The Basics History & Trends

The Concise Prehistory of Vodka Cocktails in America

A few years ago, the otherwise scrupulously accurate historical novelist Thomas Mallon began Bandbox, a comic romp set during Prohibition, with its hero mistakenly putting a bottle of vodka into the interoffice mail. Mallon got the pneumatic-tube mail system right, but when it came to booze, his research skills failed him. Americans simply did not drink vodka, not in 1928.

Sure, we had heard of it. Every time newspapers mentioned Russia, it seemed, they threw in a line about the fiery liquid. And if you looked hard enough, you could probably find a bottle, at least if you lived in a place with Eastern Europeans.

But those people, you see, would have been drinking the stuff in straight shots. In America, however, we liked cocktails. And the first vodka cocktail on record comes from New Hampshire, when in 1905 a bartender mixed a few up for some visiting Russian dignitaries. Alas, we have no recipe.

The first one of those dates back to 1911, from the St. Charles Hotel in New Orleans (the Big Easy always was a broad-minded town when it came to pleasure). A straightforward mix of vodka and an imported rowanberry cordial, this “Russian Cocktail” was tasty, but perhaps a trifle obscure to become popular. The same could be said of San Francisco bar pioneer Bill Boothby’s 1914 Peace Cocktail and one made at the Waldorf-Astoria in New York, whose complex formula has been lost.
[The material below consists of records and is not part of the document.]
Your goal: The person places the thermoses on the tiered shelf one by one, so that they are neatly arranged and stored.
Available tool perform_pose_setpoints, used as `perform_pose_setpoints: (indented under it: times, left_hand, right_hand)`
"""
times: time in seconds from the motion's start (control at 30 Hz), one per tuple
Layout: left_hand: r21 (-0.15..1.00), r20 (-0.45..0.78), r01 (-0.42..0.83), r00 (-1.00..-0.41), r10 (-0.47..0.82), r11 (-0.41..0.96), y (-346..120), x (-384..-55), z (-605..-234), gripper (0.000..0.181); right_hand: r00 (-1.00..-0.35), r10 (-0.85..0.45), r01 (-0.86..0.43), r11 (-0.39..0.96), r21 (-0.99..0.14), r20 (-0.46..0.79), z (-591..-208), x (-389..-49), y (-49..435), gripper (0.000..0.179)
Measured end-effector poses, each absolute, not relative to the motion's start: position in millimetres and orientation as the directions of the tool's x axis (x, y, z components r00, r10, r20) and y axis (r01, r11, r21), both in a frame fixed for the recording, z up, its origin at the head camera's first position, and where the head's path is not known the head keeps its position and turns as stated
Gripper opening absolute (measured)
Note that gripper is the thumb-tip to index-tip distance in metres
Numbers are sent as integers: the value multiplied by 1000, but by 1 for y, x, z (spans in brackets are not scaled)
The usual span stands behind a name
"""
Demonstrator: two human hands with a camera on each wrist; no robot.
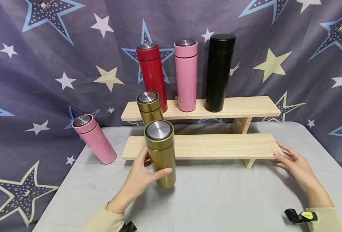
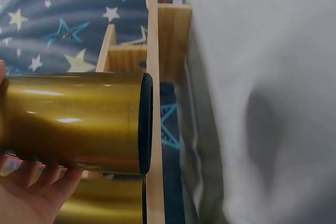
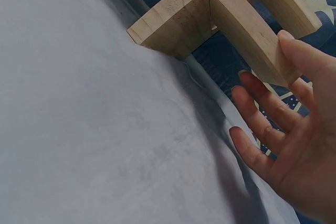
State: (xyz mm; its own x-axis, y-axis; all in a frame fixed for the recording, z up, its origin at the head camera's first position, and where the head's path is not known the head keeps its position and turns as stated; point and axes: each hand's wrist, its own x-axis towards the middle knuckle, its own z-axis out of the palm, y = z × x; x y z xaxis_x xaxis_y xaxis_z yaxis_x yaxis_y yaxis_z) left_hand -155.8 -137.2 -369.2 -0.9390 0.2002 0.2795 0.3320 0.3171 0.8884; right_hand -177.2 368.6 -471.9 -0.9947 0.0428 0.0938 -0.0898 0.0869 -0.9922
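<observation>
My left hand [image 1: 137,182] grips a gold thermos bottle [image 1: 163,161] by its side, thumb across the front. The bottle is nearly upright, with a silver disc in its lid, in front of the lower shelf's left part. In the left wrist view, the bottle's dark base [image 2: 146,124] is beside the shelf edge. A second gold thermos bottle [image 1: 149,108] stands behind it, partly hidden. My right hand [image 1: 297,166] holds the right end of the lower wooden shelf [image 1: 217,146] between thumb and index finger; the right wrist view shows the other fingers [image 3: 257,150] spread loosely below.
On the upper shelf [image 1: 255,106] stand a red bottle [image 1: 153,77], a pink bottle [image 1: 186,80] and a tall black bottle [image 1: 219,74]. Another pink bottle [image 1: 96,141] stands on the grey-covered table [image 1: 211,199], left of the rack. A star-patterned curtain [image 1: 78,54] hangs behind.
</observation>
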Motion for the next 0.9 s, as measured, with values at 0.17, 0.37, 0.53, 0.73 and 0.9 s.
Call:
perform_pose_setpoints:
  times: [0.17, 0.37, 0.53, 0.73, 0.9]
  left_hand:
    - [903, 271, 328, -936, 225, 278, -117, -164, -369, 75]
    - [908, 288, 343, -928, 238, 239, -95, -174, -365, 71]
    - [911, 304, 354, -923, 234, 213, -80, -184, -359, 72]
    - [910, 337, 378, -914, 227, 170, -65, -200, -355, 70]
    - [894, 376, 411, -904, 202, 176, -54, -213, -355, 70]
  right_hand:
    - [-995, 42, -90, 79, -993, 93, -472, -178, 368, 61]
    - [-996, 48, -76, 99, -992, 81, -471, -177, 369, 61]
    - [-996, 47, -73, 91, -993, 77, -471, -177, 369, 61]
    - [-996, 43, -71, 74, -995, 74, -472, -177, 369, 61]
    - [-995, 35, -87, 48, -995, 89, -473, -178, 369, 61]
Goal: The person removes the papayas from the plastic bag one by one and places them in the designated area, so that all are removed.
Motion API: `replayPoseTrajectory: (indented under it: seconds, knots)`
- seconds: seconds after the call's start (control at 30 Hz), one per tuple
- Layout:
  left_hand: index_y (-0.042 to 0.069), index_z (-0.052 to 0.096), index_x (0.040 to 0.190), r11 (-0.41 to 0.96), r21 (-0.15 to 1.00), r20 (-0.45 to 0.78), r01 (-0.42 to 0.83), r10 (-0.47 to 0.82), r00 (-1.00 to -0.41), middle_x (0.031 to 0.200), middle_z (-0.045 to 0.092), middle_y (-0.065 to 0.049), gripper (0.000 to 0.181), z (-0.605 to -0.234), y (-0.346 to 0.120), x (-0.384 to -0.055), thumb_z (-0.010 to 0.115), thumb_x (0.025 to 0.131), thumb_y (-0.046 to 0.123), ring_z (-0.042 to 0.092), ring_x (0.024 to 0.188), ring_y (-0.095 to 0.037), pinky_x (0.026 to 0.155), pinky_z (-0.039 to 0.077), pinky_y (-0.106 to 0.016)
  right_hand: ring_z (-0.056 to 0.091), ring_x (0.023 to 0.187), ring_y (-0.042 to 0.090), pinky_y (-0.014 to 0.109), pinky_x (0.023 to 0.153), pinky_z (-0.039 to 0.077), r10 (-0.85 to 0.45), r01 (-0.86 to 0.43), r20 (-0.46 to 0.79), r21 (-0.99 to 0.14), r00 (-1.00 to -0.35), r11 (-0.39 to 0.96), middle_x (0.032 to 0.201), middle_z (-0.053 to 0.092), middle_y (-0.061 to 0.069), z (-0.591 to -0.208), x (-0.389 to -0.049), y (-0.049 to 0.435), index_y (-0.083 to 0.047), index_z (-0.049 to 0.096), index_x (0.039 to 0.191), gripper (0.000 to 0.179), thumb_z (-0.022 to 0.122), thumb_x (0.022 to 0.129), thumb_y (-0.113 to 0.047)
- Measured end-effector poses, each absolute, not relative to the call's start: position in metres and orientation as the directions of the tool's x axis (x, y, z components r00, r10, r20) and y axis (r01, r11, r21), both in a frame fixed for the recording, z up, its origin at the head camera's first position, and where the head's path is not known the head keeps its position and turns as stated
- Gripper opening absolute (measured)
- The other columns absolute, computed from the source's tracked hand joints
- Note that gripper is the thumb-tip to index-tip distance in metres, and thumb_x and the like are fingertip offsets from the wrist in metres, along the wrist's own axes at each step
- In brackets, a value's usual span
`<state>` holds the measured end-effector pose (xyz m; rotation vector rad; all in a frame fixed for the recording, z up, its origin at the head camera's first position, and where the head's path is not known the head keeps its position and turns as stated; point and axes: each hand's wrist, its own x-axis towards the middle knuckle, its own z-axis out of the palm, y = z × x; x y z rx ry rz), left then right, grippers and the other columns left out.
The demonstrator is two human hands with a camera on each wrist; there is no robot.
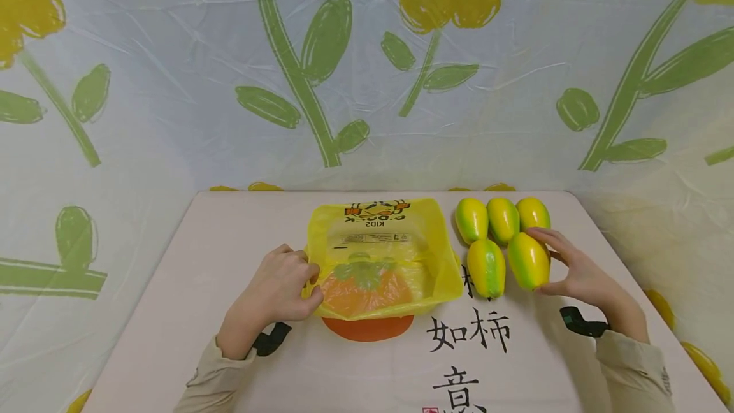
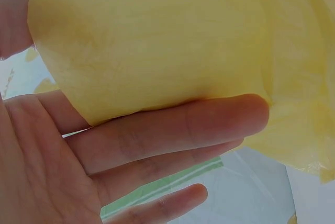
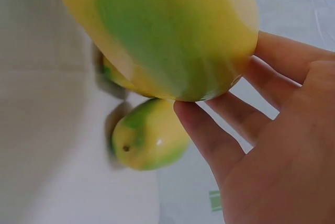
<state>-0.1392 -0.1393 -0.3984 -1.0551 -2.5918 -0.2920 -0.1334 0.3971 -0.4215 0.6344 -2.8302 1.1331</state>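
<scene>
A translucent yellow plastic bag [image 1: 450, 279] lies in the middle of the table, with cartoon print and "KIDS" lettering on its film. At its left edge my left hand [image 1: 283, 282] pinches the film. In the left wrist view the bag [image 2: 157, 41] covers part of the thumb and index finger, while the other fingers [image 2: 167, 135] extend below its edge. My right hand [image 1: 579, 276] grips a yellow-green mango [image 1: 529, 261] between the thumb and fingers. In the right wrist view this mango [image 3: 162, 35] fills the top, fingertips against its side.
To the right of the bag lie several more mangoes [image 1: 486, 268], with a row [image 1: 503, 220] behind. The pale table cover [image 1: 229, 234] bears black characters [image 1: 470, 330] and an orange fruit print [image 1: 369, 329]. A flower-patterned cloth [image 1: 487, 132] hangs behind the table.
</scene>
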Motion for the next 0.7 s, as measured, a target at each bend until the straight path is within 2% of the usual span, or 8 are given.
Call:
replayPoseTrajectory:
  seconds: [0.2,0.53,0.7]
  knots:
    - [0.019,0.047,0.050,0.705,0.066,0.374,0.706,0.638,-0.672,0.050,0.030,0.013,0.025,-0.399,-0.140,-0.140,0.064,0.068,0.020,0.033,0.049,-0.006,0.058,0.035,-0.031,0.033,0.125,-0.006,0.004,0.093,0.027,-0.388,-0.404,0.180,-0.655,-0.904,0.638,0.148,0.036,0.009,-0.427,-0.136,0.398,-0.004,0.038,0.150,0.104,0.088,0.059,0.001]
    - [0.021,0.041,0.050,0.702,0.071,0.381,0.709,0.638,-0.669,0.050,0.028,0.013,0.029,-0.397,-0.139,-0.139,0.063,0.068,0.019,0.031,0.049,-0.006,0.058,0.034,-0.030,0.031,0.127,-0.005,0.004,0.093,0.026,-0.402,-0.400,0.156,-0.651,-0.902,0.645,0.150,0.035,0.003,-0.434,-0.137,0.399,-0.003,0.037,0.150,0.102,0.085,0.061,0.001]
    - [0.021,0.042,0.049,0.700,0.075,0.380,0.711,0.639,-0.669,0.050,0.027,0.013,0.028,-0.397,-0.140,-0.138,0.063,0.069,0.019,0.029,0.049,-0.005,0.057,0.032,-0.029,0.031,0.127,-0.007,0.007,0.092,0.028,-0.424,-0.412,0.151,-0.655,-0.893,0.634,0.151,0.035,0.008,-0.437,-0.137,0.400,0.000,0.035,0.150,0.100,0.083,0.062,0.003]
During Prohibition, vodka cocktails flourished in Europe, where exiled American bartenders learned to use local ingredients. After repeal, the concoctions were the hipster’s secret handshake. As columnist O.O. McIntyre wrote in 1934, “all the smart bars here [in New York] are now serving vodka, and many of the accomplished drinkers are quaffing it in lieu of their favorite tipple.” And the earliest Vodka Martinis and Vodka Collinses date to this period. So do a few more interesting drinks, though.

My favorite is a simple one from New York’s famed Russian Tea Room, which in 1938 put out a vodka cocktail booklet. If that fact alone doesn’t prove that the liquor had finally arrived, a sip of the Gypsy Queen will seal the argument.